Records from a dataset
-*-*-

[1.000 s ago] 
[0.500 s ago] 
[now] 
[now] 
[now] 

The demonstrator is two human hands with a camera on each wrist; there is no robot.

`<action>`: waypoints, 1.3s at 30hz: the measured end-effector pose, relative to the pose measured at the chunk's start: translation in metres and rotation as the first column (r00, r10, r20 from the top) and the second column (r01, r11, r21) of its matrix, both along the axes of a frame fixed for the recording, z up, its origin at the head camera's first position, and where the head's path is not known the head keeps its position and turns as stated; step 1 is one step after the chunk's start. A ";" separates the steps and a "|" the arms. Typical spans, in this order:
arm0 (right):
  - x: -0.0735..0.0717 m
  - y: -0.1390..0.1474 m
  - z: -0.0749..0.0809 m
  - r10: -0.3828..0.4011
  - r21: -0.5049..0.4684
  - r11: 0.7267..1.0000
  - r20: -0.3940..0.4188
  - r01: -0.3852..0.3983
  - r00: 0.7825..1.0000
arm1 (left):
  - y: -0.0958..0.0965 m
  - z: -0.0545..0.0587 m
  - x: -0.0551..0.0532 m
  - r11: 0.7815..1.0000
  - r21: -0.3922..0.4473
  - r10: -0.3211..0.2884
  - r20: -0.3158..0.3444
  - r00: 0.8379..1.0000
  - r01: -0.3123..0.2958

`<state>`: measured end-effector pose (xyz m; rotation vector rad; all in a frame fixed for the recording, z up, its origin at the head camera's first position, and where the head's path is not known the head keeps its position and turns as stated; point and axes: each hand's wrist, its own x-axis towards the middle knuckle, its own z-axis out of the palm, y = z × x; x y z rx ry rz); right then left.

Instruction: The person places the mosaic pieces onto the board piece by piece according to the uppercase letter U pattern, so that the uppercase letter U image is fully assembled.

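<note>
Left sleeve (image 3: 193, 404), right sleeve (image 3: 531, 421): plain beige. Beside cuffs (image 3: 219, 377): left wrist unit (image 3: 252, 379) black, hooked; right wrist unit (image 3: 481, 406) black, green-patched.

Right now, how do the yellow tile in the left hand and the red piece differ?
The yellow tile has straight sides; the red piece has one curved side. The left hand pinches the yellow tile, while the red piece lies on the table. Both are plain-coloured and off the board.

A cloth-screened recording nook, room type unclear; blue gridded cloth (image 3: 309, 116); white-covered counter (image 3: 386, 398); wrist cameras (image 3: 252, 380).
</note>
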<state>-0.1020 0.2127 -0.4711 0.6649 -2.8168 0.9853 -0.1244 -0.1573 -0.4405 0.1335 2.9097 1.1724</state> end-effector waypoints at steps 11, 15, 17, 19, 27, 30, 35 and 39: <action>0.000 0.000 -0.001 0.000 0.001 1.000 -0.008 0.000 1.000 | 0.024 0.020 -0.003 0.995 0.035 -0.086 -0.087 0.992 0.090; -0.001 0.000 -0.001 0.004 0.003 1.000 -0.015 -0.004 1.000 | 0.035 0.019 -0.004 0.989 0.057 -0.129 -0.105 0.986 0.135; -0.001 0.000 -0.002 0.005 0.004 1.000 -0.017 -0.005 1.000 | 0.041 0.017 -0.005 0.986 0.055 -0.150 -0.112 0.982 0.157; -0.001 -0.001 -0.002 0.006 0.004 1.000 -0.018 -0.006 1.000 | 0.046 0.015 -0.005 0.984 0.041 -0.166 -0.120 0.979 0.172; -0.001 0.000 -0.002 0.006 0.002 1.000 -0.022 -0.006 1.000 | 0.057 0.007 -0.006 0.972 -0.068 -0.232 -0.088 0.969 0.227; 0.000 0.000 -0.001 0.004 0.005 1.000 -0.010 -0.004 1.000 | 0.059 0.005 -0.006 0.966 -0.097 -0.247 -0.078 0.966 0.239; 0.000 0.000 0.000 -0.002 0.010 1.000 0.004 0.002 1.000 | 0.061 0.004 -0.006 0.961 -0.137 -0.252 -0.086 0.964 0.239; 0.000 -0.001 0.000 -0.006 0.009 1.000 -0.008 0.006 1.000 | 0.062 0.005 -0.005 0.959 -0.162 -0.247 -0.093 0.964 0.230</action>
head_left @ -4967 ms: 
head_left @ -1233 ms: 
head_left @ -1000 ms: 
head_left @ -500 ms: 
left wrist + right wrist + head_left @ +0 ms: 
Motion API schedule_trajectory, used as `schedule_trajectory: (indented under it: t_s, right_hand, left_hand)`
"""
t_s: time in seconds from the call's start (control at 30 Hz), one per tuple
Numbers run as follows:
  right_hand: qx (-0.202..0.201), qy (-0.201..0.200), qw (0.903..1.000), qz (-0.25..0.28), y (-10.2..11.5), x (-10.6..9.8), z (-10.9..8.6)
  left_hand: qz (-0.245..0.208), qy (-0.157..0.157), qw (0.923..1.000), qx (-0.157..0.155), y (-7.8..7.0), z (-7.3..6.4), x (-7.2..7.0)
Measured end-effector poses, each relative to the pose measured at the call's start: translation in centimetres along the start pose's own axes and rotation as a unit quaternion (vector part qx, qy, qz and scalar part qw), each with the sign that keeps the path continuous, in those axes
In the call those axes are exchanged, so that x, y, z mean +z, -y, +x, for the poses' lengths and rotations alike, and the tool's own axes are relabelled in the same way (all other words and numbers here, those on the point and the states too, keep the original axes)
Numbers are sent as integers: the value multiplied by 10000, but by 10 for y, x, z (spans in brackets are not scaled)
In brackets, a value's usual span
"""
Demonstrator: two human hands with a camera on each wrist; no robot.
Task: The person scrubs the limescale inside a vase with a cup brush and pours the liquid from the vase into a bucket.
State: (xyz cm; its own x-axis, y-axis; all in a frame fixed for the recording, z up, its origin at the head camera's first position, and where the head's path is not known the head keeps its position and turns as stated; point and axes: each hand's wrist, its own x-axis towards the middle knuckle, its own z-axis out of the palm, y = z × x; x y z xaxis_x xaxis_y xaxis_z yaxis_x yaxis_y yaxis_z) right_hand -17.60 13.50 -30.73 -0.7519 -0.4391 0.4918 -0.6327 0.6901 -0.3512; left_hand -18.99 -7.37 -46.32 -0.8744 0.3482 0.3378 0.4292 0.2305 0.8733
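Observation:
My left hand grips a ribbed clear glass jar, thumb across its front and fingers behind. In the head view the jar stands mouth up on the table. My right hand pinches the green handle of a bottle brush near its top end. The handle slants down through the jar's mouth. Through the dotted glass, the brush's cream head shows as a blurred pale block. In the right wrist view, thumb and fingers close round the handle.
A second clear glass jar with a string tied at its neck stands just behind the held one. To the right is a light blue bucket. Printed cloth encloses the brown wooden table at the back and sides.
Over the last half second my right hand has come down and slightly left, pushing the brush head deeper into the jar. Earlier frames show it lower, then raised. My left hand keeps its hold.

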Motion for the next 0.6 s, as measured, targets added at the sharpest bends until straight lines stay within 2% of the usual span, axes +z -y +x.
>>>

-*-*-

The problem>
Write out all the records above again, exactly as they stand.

Answer space>
[1.000 s ago] 
[0.500 s ago] 
[now] 
[now] 
[now] 

The demonstrator is two human hands with a camera on each wrist; there is no robot.

`<action>`: waypoints, 1.3s at 30hz: the measured end-effector pose, relative to the pose measured at the chunk's start: translation in metres and rotation as the first column (r00, r10, r20 from the top) and the second column (r01, r11, r21) of its matrix, both along the axes of a frame fixed for the recording, z up, its origin at the head camera's first position, and where the head's path is not known the head keeps its position and turns as stated; step 1 is one step after the chunk's start. A ";" separates the steps and a "|" the arms. Typical spans, in this order:
arm0 (right):
  - x: -0.0735..0.0717 m
  - y: -0.1390..0.1474 m
  - z: -0.0749..0.0809 m
  - r10: -0.3828..0.4011
  - r21: -0.5049..0.4684
  - r11: 0.7267..1.0000
  - r20: -0.3940..0.4188
  - r01: -0.3852..0.3983
  - r00: 0.7825..1.0000
arm1 (left):
  - y: -0.0958..0.0965 m
  - z: -0.0545..0.0587 m
  - x: -0.0551..0.0532 m
  - r11: 0.7815..1.0000
  - r21: -0.3922..0.4473
  - r10: -0.3211..0.2884
  - r20: -0.3158..0.3444
  - r00: 0.8379..1.0000
  - r01: -0.3123..0.2958

`<state>`: measured end-effector pose (xyz m; rotation vector rad; all in a frame fixed for the recording, z up, its origin at the head camera's first position, and where the head's path is not known the head keeps its position and turns as stated; point and axes: each hand's wrist, its own x-axis towards the middle knuckle, its own z-axis out of the palm, y = z × x; x y z rx ry rz); right then left.

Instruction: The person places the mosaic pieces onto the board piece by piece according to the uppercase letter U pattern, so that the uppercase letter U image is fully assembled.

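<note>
Left sleeve (image 3: 193, 404), right sleeve (image 3: 531, 421): plain beige. Beside cuffs (image 3: 219, 377): left wrist unit (image 3: 252, 379) black, hooked; right wrist unit (image 3: 481, 406) black, green-patched.

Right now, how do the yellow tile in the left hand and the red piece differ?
The yellow tile has straight sides; the red piece has one curved side. The left hand pinches the yellow tile, while the red piece lies on the table. Both are plain-coloured and off the board.

A cloth-screened recording nook, room type unclear; blue gridded cloth (image 3: 309, 116); white-covered counter (image 3: 386, 398); wrist cameras (image 3: 252, 380).
</note>
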<state>-0.1020 0.2127 -0.4711 0.6649 -2.8168 0.9853 -0.1244 -0.1573 -0.4405 0.1335 2.9097 1.1724</state> end-effector waypoints at steps 11, 15, 17, 19, 27, 30, 35 and 39: <action>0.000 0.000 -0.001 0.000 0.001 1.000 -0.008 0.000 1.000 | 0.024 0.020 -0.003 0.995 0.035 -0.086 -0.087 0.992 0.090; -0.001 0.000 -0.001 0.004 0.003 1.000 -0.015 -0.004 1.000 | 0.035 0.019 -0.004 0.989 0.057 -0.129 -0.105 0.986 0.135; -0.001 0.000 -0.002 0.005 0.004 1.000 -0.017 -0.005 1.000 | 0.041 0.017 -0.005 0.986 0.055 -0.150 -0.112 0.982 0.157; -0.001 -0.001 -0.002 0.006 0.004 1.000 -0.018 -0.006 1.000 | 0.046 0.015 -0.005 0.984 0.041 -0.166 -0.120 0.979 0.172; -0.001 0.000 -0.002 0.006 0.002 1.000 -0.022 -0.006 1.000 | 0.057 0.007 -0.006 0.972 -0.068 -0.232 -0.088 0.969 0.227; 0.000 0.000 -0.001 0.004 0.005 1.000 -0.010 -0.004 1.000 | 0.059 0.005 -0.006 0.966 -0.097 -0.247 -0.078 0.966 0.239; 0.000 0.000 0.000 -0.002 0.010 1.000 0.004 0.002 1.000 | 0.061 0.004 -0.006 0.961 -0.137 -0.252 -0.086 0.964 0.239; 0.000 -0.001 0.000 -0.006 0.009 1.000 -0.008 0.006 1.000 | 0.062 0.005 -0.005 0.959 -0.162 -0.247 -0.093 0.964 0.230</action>
head_left @ -4967 ms: 
head_left @ -1233 ms: 
head_left @ -1000 ms: 
head_left @ -500 ms: 
left wrist + right wrist + head_left @ +0 ms: 
Motion API schedule_trajectory, used as `schedule_trajectory: (indented under it: t_s, right_hand, left_hand)`
"""
t_s: time in seconds from the call's start (control at 30 Hz), one per tuple
Numbers run as follows:
  right_hand: qx (-0.202..0.201), qy (-0.201..0.200), qw (0.903..1.000), qz (-0.25..0.28), y (-10.2..11.5), x (-10.6..9.8), z (-10.9..8.6)
  left_hand: qz (-0.245..0.208), qy (-0.157..0.157), qw (0.923..1.000), qx (-0.157..0.155), y (-7.8..7.0), z (-7.3..6.4), x (-7.2..7.0)
Measured end-effector poses, each relative to the pose measured at the call's start: translation in centimetres along the start pose's own axes and rotation as a unit quaternion (vector part qx, qy, qz and scalar part qw), each with the sign that keeps the path continuous, in those axes
In the call those axes are exchanged, so that x, y, z mean +z, -y, +x, for the poses' lengths and rotations alike, and the tool's own axes are relabelled in the same way (all other words and numbers here, those on the point and the states too, keep the original axes)
Numbers are sent as integers: the value multiplied by 10000, but by 10 for y, x, z (spans in brackets are not scaled)
In brackets, a value's usual span
"""
Demonstrator: two human hands with a camera on each wrist; no robot.
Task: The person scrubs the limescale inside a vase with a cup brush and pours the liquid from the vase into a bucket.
State: (xyz cm; its own x-axis, y-axis; all in a frame fixed for the recording, z up, its origin at the head camera's first position, and where the head's path is not known the head keeps its position and turns as stated; point and axes: each hand's wrist, its own x-axis towards the middle knuckle, its own z-axis out of the palm, y = z × x; x y z xaxis_x xaxis_y xaxis_z yaxis_x yaxis_y yaxis_z) right_hand -17.60 13.50 -30.73 -0.7519 -0.4391 0.4918 -0.6327 0.6901 -0.3512; left_hand -18.99 -7.37 -46.32 -0.8744 0.3482 0.3378 0.4292 0.2305 0.8733
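Observation:
My left hand grips a ribbed clear glass jar, thumb across its front and fingers behind. In the head view the jar stands mouth up on the table. My right hand pinches the green handle of a bottle brush near its top end. The handle slants down through the jar's mouth. Through the dotted glass, the brush's cream head shows as a blurred pale block. In the right wrist view, thumb and fingers close round the handle.
A second clear glass jar with a string tied at its neck stands just behind the held one. To the right is a light blue bucket. Printed cloth encloses the brown wooden table at the back and sides.
Over the last half second my right hand has come down and slightly left, pushing the brush head deeper into the jar. Earlier frames show it lower, then raised. My left hand keeps its hold.
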
Motion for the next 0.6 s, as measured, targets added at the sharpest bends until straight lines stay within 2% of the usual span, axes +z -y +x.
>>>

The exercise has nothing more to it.